Local residents and organisations in the Vinnytsia and Dnipropetrovsk regions in central Ukraine, have told us about their concerns with MHP’s facilities there, particularly related to working and labour conditions, the improper handling of biological waste and manure, land use without the consent of owners, failures made during environmental impact assessments, failures to address the needs of local population during the construction of new facilities and limited access to environmental information. (Details are described in a second letter (pdf) that was sent to the EBRD’s directors for Agriculture and Environment & Sustainability.)

The EBRD is currently considering to increase its support for MHP to USD 100 million for operations in growing and storing grain and capital costs associated with the purchase of agricultural machinery. The decision is expected October 29, 2013.

We ask the EBRD board to suspend increasing MHP’s credit before the problems have been resolved. The additional money would allow MHP to expand its operations in Ukraine, likely with additional negative impacts as have been reported so far.

Ukraine is one of the largest recipients of investment in the agricultural sector from multilateral development banks like the EBRD and the IFC. The bulk of this support, however, goes to large agricultural holding companies and industrial enterprises, like MHP, to expand their production capacities.

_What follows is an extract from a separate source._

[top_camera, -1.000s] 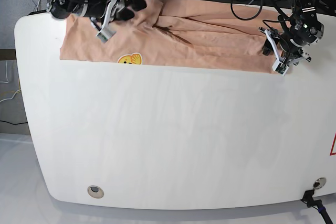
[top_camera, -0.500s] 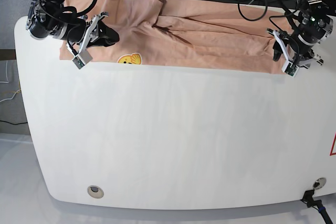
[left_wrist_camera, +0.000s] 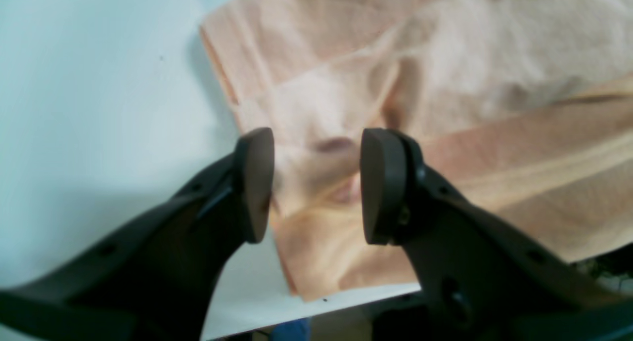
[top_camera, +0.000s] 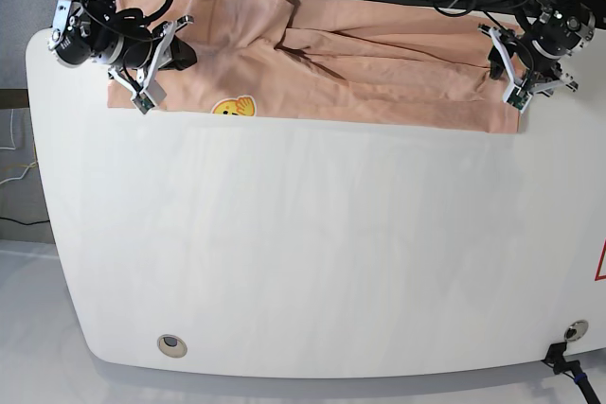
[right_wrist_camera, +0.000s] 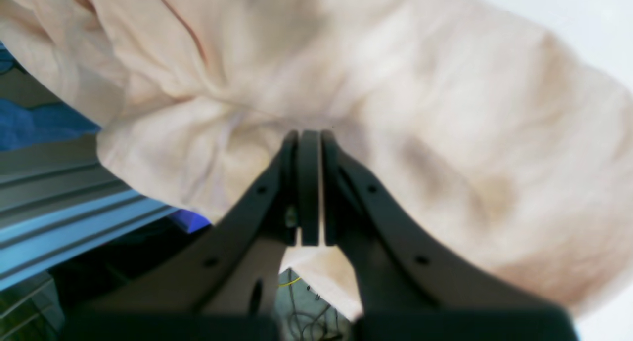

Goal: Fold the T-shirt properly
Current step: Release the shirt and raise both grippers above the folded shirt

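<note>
The salmon T-shirt [top_camera: 360, 63] lies creased along the table's far edge, its yellow print [top_camera: 234, 107] near the left end. My right gripper [top_camera: 180, 56] is at the shirt's left end. In the right wrist view this gripper [right_wrist_camera: 309, 183] is shut, its tips pinching puckered cloth of the T-shirt [right_wrist_camera: 445, 108]. My left gripper [top_camera: 511, 73] hovers over the shirt's right end. Seen from the left wrist, the gripper [left_wrist_camera: 316, 183] is open just above a corner of the T-shirt [left_wrist_camera: 445, 84], with nothing gripped.
The white table [top_camera: 303, 234] stretches toward the camera, with a round hole [top_camera: 171, 344] near its front left and another [top_camera: 575, 330] at the front right. Cables hang beyond the far edge. A blue rail [right_wrist_camera: 49, 242] runs below the table's edge.
My right gripper moved left from the bunched collar area to the shirt's left end and shut on the cloth. My left gripper shifted farther back along the right end, still open.
</note>
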Action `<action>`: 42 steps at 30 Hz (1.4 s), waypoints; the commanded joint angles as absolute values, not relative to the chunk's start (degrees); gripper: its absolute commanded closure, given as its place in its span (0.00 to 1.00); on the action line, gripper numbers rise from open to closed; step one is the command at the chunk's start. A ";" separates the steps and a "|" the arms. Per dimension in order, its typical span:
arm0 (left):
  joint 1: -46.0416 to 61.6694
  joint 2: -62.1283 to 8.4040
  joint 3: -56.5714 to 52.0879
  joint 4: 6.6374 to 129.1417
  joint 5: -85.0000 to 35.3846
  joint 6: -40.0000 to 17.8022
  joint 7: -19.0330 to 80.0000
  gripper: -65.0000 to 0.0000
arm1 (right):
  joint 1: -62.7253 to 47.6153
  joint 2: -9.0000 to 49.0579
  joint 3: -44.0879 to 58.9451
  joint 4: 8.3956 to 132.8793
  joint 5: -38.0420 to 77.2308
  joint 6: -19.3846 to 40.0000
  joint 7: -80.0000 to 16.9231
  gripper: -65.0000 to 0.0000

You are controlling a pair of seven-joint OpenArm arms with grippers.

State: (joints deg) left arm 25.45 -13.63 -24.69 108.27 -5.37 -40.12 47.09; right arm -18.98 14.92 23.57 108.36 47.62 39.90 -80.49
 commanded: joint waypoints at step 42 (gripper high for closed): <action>12.88 -14.46 -22.29 89.71 -5.32 -40.00 46.64 0.59 | -4.00 14.73 23.69 86.11 24.84 40.00 -67.47 1.00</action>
State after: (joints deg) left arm 12.38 -14.02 -22.24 89.30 -7.97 -40.12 42.76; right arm -3.92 14.57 23.79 86.17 28.25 40.53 -64.69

Even without a capacity increase, MHP is already a big player in Ukraine, but not only there. It is also one of the largest poultry producers in Europe with vertical integration of the entire production cycle, from grain and fodder production to livestock production and meat distribution. MHP’s poultry farm in Vinnytsa that is currently under construction will be one of the largest poultry farms in the world.

The increase of industrial farming seems to offer very limited economic benefit for the regional development and locals while burdening communities with unresolved environmental and social problems in Ukraine. The policies that allow the EBRD to contribute to such developments should be revised more generally.